The Washington Capitals took the ice at Capital One Arena for Game 2 against the Carolina Hurricanes on Thursday night, knowing they needed to respond to a pitiful performance from earlier in the week. The Hurricanes are never going to play a different way than they always do, and the Caps know that, so could they lock the series up at one win apiece?
Connor McMichael opened the scoring, finishing a breakaway into the top shelf to give the Capitals a 1-0 lead in the second period. John Carlson doubled the advantage on a power play early in the third. Shayne Gostisbehere brought the Hurricanes within one with a lucky bounce on a power play. Tom Wilson added an empty netter.
Capitals beat Hurricanes 3-1!
- The first period was mostly the same old song and dance from Game 1, with the Hurricanes playing their usual relentless style. However, after killing a Carolina power play, the Capitals finally showed some life for the first time in the series and put together consecutive good shifts for the first time. No goals in the first frame yet again, but steps toward a better showing from the Caps.
- Tom Wilson tried to lay the boom on Jordan Martinook early in the game, but the latter slid out of the hit, dropping to the ice instead. The ESPN crew commended him for this for some reason, but that’s actually a pretty dangerous play for both players as Martintook came about a foot from getting his head smashed directly into the boards. They definitely don’t teach that one in hockey fundamentals.

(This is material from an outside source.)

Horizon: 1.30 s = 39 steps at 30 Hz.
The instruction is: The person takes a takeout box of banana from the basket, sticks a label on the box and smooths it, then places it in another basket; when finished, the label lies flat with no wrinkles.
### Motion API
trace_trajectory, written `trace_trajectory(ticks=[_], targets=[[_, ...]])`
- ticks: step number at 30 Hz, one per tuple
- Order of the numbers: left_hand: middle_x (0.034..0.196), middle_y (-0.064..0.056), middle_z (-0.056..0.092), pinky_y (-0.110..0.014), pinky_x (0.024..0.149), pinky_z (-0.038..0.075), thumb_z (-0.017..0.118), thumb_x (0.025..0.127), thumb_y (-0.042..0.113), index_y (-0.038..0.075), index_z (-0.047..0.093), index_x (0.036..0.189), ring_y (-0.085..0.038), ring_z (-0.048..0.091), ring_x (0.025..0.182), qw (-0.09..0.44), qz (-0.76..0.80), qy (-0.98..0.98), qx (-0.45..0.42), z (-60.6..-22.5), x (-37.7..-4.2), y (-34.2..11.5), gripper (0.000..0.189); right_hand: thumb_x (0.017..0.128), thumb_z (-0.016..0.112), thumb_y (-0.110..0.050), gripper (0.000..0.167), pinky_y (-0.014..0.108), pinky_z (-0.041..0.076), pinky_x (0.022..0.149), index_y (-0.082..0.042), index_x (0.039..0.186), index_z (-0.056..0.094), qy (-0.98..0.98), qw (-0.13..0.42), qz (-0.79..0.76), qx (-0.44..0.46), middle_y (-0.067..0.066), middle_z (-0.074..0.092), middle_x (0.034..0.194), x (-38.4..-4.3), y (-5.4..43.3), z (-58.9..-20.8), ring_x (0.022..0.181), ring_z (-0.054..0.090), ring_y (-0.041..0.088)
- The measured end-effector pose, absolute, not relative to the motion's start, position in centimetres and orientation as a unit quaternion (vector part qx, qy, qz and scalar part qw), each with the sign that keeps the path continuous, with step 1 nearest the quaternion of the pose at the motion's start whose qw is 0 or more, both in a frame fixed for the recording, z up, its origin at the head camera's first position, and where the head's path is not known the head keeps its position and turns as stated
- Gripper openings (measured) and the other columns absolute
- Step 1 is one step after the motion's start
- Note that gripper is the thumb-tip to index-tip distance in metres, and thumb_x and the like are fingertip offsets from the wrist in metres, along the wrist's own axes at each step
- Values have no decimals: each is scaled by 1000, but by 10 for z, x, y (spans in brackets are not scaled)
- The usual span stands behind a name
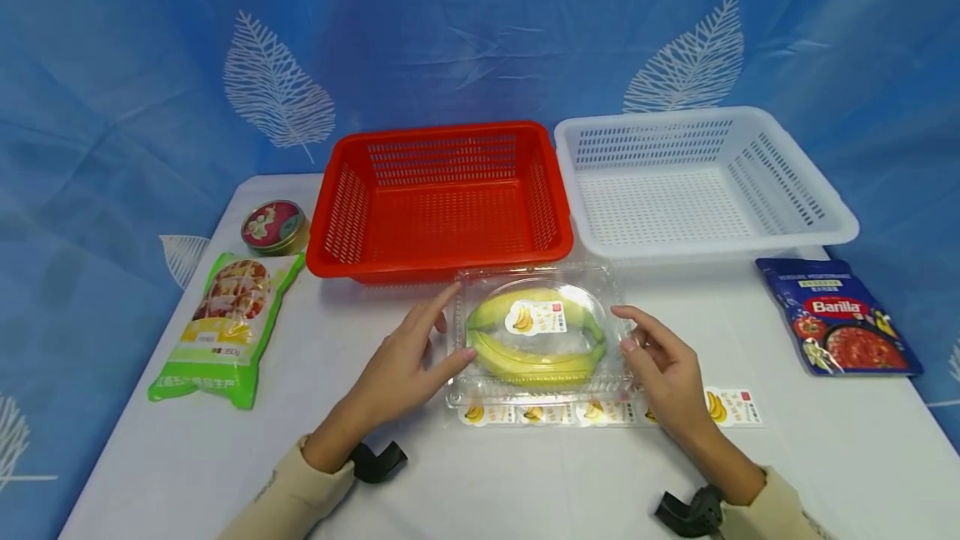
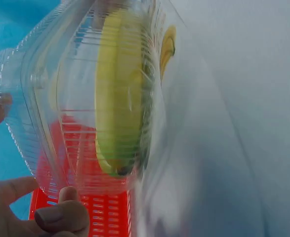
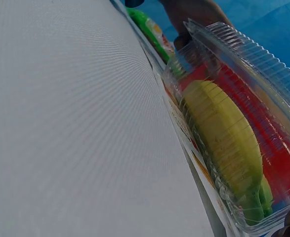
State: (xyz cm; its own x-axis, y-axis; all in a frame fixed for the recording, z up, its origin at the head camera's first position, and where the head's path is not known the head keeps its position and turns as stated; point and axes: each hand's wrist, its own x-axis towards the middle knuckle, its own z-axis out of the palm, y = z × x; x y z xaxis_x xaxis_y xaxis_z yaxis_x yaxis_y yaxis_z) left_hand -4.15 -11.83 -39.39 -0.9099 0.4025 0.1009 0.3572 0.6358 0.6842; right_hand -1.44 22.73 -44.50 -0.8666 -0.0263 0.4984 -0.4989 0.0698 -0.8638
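Observation:
A clear plastic clamshell box (image 1: 536,390) with bananas (image 1: 536,361) inside lies in the middle of the table, a banana label (image 1: 538,317) on its lid. At its left edge, my left hand (image 1: 405,361) touches the lid with a spread thumb and index finger. The other left fingers (image 2: 68,217) bend loosely beside the box wall. My right hand (image 1: 663,369) touches the right edge with thumb and index fingertips. A strip of banana labels (image 1: 543,415) lies partly under the box's near edge and passes beneath the right hand.
Behind the box stand a red basket (image 1: 442,265) and a white basket (image 1: 705,244). On the left lie a round tin (image 1: 272,226) and a green food bag (image 1: 225,323). A blue Barilla pouch (image 1: 840,319) is on the right.

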Motion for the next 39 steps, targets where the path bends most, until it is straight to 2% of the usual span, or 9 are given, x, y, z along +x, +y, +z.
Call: trace_trajectory(ticks=[5, 9, 16, 21, 26, 28, 33, 39], targets=[[106, 0, 50, -26, 52, 42, 73, 93, 46, 35, 22, 163, -11, 45, 61, 53, 417, 886, 197, -395, -41, -117, 87, 91, 49, 21, 43, 25, 28, 39, 15, 132, 57, -705, 183, 657, 194, 4, 48, 80, -13, 227, -444, 50, 35, 6], [110, -1, 53, -24, 49, 40, 73, 95, 38, 39, 16, 164, -8, 41, 56, 77, 459, 862, 199, -397, -43, -115, 89, 90, 49, 22, 43, 23, 28, 38, 15, 131, 57, -705, 189, 654, 200, 4, 48, 80, -13, 229, -444, 48, 34, 4], [104, -9, 49, -21, 50, 33, 70, 98, 21, 31, 26, 162, -8, 36, 57, 92, 539, 808, 221, -406, -47, -110, 78, 90, 49, 22, 44, 24, 28, 40, 16, 132, 57, -711, 198, 645, 201, 3, 48, 79, -13, 230, -446, 49, 34, 5], [100, -11, 45, -21, 51, 30, 70, 98, 15, 30, 29, 161, -8, 32, 58, 99, 566, 789, 216, -410, -49, -109, 77, 90, 51, 20, 46, 23, 27, 39, 13, 135, 57, -735, 209, 619, 181, 2, 48, 78, -11, 229, -445, 49, 33, 4], [98, -11, 44, -20, 52, 30, 70, 97, 14, 32, 29, 161, -8, 32, 59, 103, 573, 785, 212, -412, -49, -109, 78, 95, 47, 16, 51, 22, 26, 38, 9, 145, 48, -752, 210, 602, 167, -2, 45, 66, -13, 232, -443, 48, 32, 4], [98, -10, 45, -20, 53, 30, 70, 97, 14, 33, 29, 160, -8, 32, 59, 104, 574, 785, 210, -412, -49, -109, 78, 98, 45, 11, 49, 23, 30, 40, 6, 147, 47, -761, 207, 597, 147, -1, 45, 62, -13, 235, -441, 48, 35, 6], [96, -9, 47, -20, 50, 30, 71, 97, 16, 34, 29, 161, -7, 31, 56, 101, 567, 790, 209, -413, -48, -110, 78, 105, 47, -1, 32, 24, 44, 46, 5, 136, 55, -773, 200, 599, 58, 9, 54, 63, -15, 243, -431, 51, 50, 14], [93, -8, 50, -21, 47, 31, 72, 97, 18, 32, 31, 160, -6, 35, 52, 91, 552, 801, 211, -415, -47, -113, 76, 104, 55, -3, 18, 23, 48, 48, 11, 114, 57, -754, 196, 627, 3, 13, 56, 66, -21, 250, -423, 53, 54, 16]])
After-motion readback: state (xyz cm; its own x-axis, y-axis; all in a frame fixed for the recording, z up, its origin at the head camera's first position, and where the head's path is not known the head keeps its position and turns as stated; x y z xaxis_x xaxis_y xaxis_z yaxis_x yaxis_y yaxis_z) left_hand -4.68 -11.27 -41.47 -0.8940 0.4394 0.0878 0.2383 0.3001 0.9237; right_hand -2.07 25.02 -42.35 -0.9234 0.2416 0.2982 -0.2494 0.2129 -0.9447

- No Charlie Lindgren tonight to back up Logan Thompson. The Capitals ruled him out pregame for personal family reasons. Mitchell Gibson sat on the bench in his place.
- The second period was not only easily the best period of the series for the Capitals but might be one of their best in the whole playoffs to this point. The Caps controlled the play and created seven high-danger chances in and around Frederik Andersen’s net. Unfortunately, they could only put one behind him. Absolutely have to get more than one goal in that sort of period against Carolina.
- Connor McMichael was the one who found the goal, sniping past Andersen on a breakaway. McMichael was sprung by Sean Walker throwing the puck off his defense partner Shayne Gostisbehere’s face. First NHL goal since the new Pope belongs to McJesus.
- Tom Wilson made countless unbelievably clutch defensive plays in this game. The deflection on the pass to Dmitry Orlov and then laying out to block a slot shot seconds later to end the second period was perhaps his best spell. What a leader.
- I thought Nic Dowd led the way from a five-on-five play perspective. He was hard on pucks, drew a penalty, and battled in front of the net. He had a great night on the penalty kill as well.
- The Caps got away from what they were doing well in the third period and just started holding on for dear life. Not ideal, but Tom Wilson had the game of his life, so it didn’t matter.
- The Hurricanes had not given up a power-play goal until John Carlson dented the twine behind Andersen. Just an absurdly beautiful passing play from Dylan Strome and Wilson to set it up. With the goal, Carlson tied Dino Ciccarelli (21) for the seventh-most playoff goals in franchise history.
- Logan Thompson didn’t have as much to do, but he was excellent again. Nothing he could do about the one goal.